BOLZANO. In the mountains there is an unwritten law of brotherhood, not only in times of difficulty. Above a thousand meters of altitude, people are strictly on first name terms, even with complete strangers, because on the peaks (as at sea) there are no borders, especially not mental ones. This evidently does not apply to the so-called haters who have flooded with racist comments a Salewa advert featuring a black boy, guilty of smiling and wearing a nice technical t-shirt and carrying a mountain backpack on his shoulders. The testimonial, a French model of Sudanese origins, has been compared by keyboard warriors to thieves, refugees and high-altitude porters. The Bolzano-based mountain gear manufacturer was forced to delete the hateful comments.

“Our position on inclusion in the mountains does not change. The mountains belong to everyone,” reiterates Salewa’s marketing director, Thomas Aichner. “We have already done campaigns in the past with models of different skin colors. For us, all men are equal,” continues the marketing director. The banner for the end-of-season sales is visible on Instagram and Facebook not only to followers of the brand, which operates internationally, but also to a wider range of potential customers. “In a short time,” he says, “a debate was triggered on Facebook with some positive comments and others strongly racist.”

More than one announced that in the future they will boycott the brand. “We are open to the debate, we do not back down, but it is useless to conduct it on Facebook”, thus explaining the choice to forgo a reply, in the hope of making the haters change their minds.

“The model is originally from South Sudan, is a French citizen and lives in Nice. Last year we made a video with him and now we used a photo of him to kick off the end-of-season sales,” says Aichner, also expressing regret for the boy who has been overwhelmed by xenophobia in the heart of Europe. Salewa has not deleted the banner, but will not launch it in Germany (“because the context is no longer right”).

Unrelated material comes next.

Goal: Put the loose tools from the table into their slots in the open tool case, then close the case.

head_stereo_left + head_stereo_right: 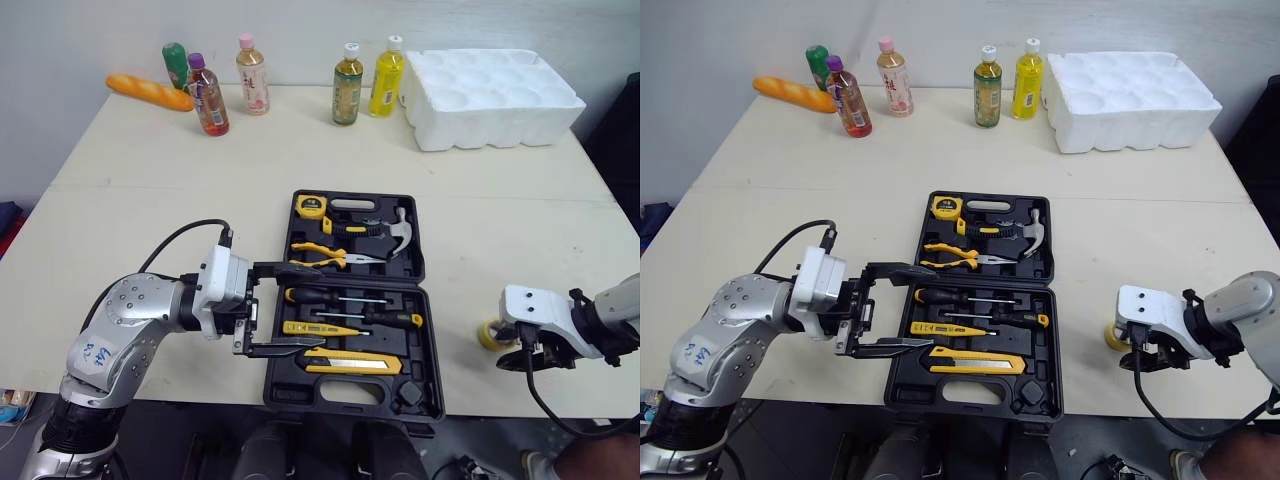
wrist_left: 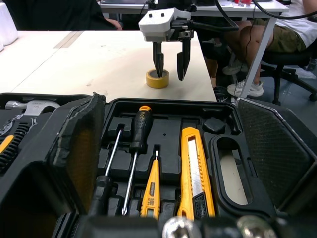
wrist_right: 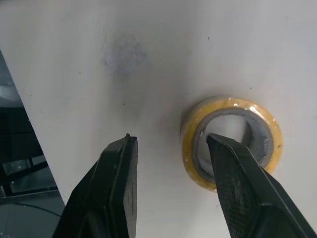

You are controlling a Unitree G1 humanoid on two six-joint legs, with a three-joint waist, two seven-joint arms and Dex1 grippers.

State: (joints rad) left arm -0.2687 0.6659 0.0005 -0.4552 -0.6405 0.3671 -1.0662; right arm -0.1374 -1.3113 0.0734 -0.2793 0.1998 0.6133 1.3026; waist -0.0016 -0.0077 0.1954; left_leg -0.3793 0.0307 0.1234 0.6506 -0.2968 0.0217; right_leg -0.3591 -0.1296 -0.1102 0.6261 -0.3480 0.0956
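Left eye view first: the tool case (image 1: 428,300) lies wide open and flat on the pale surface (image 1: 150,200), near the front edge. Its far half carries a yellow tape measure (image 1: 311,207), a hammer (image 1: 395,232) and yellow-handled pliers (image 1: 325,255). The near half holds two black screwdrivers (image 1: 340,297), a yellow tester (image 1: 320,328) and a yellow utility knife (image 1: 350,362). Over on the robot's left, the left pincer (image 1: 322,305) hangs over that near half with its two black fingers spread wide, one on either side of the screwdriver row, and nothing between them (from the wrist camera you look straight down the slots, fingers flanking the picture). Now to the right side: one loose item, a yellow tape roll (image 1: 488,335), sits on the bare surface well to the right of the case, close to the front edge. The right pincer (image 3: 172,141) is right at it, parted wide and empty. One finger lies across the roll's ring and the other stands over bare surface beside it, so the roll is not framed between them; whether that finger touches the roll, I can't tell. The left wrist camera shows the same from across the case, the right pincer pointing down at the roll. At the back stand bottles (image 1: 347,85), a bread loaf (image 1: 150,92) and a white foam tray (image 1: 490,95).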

According to Aichner, “the Alps are sometimes still claimed as property by those who live there, while they belong to all those who respect them“. The fact brings to mind the controversy that erupted on social media in 2016, again in South Tyrol, when a small ski school in the Isarco Valley offered a few hours of lessons and lightheartedness to eight African refugees. Even then, the photo of the boys unleashed the keyboard lions and the school was forced to regretfully delete the post.